The little nuances of the game only to be seen with human eyes that are thrown out the window when it comes to sabermetrics, can’t be ignored. The thing I’ve found in life is that the atheists can’t get pleasure out of the little things in life. Sabremetric diehards are the same. They don’t get as much pleasure out of the subjectiveness of life and sports because in their eyes it isn’t logical. Everything must be filled with reason. Not what you see with your eyes, but what you see on paper. Something that can be quantified.
Not everything can be calculated
Using fun as the sole reason for discounting advanced statistics is just giving more ammunition to the sabermetrician’s argument. It may be true, but when used alone it is a bit of a juvenile and unintelligent argument. The logical and reasonable sabermetrician will jump all over it.
And we can’t have that now, can we?
Personally, it is hard for me to believe that we can put a single number on a player and say that he is so many wins better than another. The sabermetrician’s think so. But what happens in a decade or 25 years if and when a new, possibly better method for measuring players comes out? The fact that we already have two websites (Baseball Reference and Fan Graphs) giving us two different formula’s for statistics like WAR should already be a flashing yellow light that indicates proceed with caution.
It’s not as simple as the statistics that they are giving us.
Jose Bautista is not the American League MVP this season. Dustin Parkes, one of my two favourite Blue Jay writers, is all over the debate. However, he is one of those atheists. There’s no arguing with him. In fact, he took down Jason Whitlock’s article yesterday.
Jose Bautista isn’t the American League MVP for the reason that a baseball purist would give. He plays on a losing team, that shouldn’t matter. He barely has over 100 RBI’s, that shouldn’t matter.
The reason should be that Jose Bautista has been abysmal in the second half. At least, comparatively to his fabulous April and May.
On paper, Jose Bautista’s WAR, OBP and OPS for the entire season are off the charts.
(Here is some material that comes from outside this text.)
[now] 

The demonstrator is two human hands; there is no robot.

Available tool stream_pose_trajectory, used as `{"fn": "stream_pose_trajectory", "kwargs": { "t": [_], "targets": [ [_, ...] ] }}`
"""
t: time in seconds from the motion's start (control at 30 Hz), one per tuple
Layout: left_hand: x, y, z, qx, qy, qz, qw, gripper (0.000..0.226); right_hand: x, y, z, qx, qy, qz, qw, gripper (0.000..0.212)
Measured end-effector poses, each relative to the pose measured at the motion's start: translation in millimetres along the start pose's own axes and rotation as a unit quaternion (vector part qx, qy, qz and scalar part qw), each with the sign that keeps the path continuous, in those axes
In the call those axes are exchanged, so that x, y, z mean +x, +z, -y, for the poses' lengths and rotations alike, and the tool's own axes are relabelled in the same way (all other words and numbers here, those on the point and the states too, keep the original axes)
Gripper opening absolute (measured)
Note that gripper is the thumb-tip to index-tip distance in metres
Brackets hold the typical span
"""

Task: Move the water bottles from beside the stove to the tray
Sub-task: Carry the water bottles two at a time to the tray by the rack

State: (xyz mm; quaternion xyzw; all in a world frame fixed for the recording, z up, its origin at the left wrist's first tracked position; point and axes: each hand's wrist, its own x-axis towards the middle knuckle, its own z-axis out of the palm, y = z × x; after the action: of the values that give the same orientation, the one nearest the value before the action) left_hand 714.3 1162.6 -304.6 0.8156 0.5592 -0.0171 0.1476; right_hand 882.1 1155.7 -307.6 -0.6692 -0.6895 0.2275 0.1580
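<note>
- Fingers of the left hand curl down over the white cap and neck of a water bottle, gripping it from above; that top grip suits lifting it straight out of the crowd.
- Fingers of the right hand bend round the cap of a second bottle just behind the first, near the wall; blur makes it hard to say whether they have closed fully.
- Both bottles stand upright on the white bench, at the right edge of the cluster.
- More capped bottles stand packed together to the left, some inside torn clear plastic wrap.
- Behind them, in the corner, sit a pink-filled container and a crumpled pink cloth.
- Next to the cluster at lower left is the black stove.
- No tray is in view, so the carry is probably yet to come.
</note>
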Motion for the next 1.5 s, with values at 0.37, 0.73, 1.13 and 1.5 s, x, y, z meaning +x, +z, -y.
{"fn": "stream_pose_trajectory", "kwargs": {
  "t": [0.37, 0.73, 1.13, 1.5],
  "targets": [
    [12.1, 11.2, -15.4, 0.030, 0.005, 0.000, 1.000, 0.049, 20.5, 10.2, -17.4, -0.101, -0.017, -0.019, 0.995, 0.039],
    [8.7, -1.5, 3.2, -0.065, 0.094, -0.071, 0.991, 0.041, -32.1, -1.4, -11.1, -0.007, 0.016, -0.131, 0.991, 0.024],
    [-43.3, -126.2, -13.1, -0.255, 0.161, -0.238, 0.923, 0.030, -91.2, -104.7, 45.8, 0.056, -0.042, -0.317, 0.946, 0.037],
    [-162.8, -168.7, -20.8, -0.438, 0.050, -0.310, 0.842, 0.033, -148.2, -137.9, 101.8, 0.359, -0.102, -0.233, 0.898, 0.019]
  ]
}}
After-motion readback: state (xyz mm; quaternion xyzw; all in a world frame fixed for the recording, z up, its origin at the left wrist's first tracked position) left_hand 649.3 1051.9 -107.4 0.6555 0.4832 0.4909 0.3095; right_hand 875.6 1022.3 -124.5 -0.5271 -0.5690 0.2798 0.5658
His current .301/.444/1.056 line combined with an 8.3 wins above replacement have made everyone around the league take notice.
His .249/.408/.880 line post-all star break isn’t quite as impressive.
But something that can’t be quantified but should have been noticed by even the most casual fan is the difference in the pitches Jose Bautista has seen since his beast mode setting has been disabled. Compared to April and May, when Bautista wasn’t getting a thing thrown his way, pitchers have been willing to challenge him.
The thing is, post all-star break, Bautista hasn’t connected at a rate that has scared pitchers in nearly the same way. Bautista’s plus .400 OBP hasn’t been a product of his play but rather more a product of his good eye and his inability to connect on pitches in the strike zone, thus allowing him to see more pitches at the plate. Pitchers are still cautious but they aren’t assuming the fetal position like they did when Jose Bautista stepped in the batter’s box during the first two months of the season.
BABIP can’t tell me how hard Jose Bautista is hitting the ball. WAR can’t tell me that Jose Bautista hasn’t looked like an MVP since the end of May. The inflated numbers that he produced prior to the all-star break have skewed his 162 game totals. His value has no doubt still been immense to his team but it hasn’t been MVP worthy by any means.
The short is, sabermetrics do not tell the whole story. No matter what the sabermetrician’s try to tell us.
Sports, much like life, are subjective. In life, the money, the job, the family, the status, all the things that we can measure, never give us the entire picture.
As I said above though, advanced statistics can and are helping us. My eyes have been opened over the last year to the value that these stats offer. Yours should be too.
For both the sabermetrician’s and purists, it’s time for the blinders to come off. You don’t have to be friends but try to get along at least.
It may be a fools dream but it is a dream that, if fulfilled, would change the world of baseball for the better.